56.6% of all the women had some kind of mood disorder. The Iowa researchers also noted that 18% of the women did not start out depressed but became depressed after 22 months.

They discovered that the women with infertility issues were much more anxious. Their most troublesome symptoms were reduced sleep, worry, phobias, and pain.

We can’t just sweep the mental/emotional part under the rug and pretend it doesn’t exist. There’s an 800 lb. gorilla in the room and we all need to find ways to deal with it.

Your body and being is one whole. In your body, there is no separation between your physical parts and your mental/emotional parts. Your physical and mental aspects are in constant communication with each other and influence each other.

But think back for a moment. When your doctor gave you a diagnosis, what did he or she do? Prescribe fertility pills, tell you to lose weight if overweight, and dart out the door to the next patient?

And what about your feelings? Your emotions? Your depression and anxiety? Your stress level? I’ll bet these critical issues were never discussed or dealt with.

So it’s really up to you. I encourage you to acknowledge the mental aspects of infertility and find some ways of solving the issues of depression, anxiety, binge eating, etc.

Here are a few quick ideas to get you started.

1) Find a psychologist or other mental health professional to help you. You need to get outside your little bubble of isolation and helplessness.
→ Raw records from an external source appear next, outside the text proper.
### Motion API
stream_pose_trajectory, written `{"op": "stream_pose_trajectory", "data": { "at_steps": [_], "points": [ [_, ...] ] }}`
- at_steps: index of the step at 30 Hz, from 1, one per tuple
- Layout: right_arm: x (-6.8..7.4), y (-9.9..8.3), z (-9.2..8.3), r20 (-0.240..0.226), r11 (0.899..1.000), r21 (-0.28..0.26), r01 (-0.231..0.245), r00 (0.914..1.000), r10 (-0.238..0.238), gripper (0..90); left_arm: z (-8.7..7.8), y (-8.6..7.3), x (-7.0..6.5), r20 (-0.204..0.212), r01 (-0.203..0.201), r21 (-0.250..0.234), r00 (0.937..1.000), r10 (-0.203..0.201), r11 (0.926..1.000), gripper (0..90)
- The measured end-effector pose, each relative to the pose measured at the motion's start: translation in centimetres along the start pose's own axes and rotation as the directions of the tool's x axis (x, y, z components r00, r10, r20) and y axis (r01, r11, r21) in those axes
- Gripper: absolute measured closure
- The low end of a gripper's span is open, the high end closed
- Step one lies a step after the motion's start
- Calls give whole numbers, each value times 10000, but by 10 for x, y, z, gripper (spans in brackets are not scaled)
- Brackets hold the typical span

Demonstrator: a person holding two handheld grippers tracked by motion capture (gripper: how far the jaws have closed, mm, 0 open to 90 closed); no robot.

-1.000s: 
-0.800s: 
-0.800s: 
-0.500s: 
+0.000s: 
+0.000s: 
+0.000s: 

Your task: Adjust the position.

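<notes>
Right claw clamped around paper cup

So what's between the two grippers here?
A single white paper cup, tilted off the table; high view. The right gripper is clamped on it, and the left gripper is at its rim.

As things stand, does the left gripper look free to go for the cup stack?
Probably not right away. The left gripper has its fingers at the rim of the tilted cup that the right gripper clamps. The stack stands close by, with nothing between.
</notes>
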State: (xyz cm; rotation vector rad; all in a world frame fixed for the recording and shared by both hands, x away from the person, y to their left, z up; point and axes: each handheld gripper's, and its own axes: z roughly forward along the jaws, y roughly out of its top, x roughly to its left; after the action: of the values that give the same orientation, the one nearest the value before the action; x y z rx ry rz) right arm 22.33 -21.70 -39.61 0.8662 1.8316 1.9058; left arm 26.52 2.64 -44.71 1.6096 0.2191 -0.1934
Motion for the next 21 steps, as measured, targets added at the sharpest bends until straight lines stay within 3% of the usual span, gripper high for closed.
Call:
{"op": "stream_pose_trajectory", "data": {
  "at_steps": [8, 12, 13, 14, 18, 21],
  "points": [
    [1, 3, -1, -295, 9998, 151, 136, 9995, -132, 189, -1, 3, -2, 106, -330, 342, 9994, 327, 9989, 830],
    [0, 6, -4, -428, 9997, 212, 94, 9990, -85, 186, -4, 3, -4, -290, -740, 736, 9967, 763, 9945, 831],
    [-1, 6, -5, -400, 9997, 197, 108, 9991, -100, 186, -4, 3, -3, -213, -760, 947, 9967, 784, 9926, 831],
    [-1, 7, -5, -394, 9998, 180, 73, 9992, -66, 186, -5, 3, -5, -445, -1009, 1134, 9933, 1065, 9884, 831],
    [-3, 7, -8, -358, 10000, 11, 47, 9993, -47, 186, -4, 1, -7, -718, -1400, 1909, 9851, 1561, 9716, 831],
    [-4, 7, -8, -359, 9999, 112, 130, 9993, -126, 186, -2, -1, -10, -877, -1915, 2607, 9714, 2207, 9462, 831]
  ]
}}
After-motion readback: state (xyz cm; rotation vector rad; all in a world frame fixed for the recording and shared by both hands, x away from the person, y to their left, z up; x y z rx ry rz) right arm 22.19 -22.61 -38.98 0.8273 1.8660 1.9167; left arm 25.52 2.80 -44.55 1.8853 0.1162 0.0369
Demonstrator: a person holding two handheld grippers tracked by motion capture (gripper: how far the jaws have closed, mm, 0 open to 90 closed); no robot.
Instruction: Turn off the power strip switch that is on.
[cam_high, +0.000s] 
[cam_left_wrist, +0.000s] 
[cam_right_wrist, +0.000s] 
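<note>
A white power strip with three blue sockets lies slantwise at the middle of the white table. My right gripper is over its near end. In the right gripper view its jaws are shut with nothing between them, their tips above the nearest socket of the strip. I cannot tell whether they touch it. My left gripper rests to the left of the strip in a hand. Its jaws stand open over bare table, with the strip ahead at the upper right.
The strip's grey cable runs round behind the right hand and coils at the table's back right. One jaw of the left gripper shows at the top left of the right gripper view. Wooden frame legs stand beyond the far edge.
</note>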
An experienced mental health professional can be very helpful to you and give you the support you need to make positive changes.  Support groups are also extremely helpful and I run two groups, one in Oakland and one in Orinda.

2) Take walks. Simple physical activity such as walking can relieve depression and anxiety, reduce the urge for compulsive eating, reduce stress, and more.

3) Keep a daily journal. Doing so will help you maintain greater awareness of what’s going on in your life.

4) Find some good self-help books and read them. Maybe they will give you some good ideas. Example: “Learned Optimism: How to Change Your Mind and Your Life” by Martin Seligman, PhD.

5) Ask a health professional about nutritional supplements that may help with mood disorders. Two examples are: inositol and fish oil.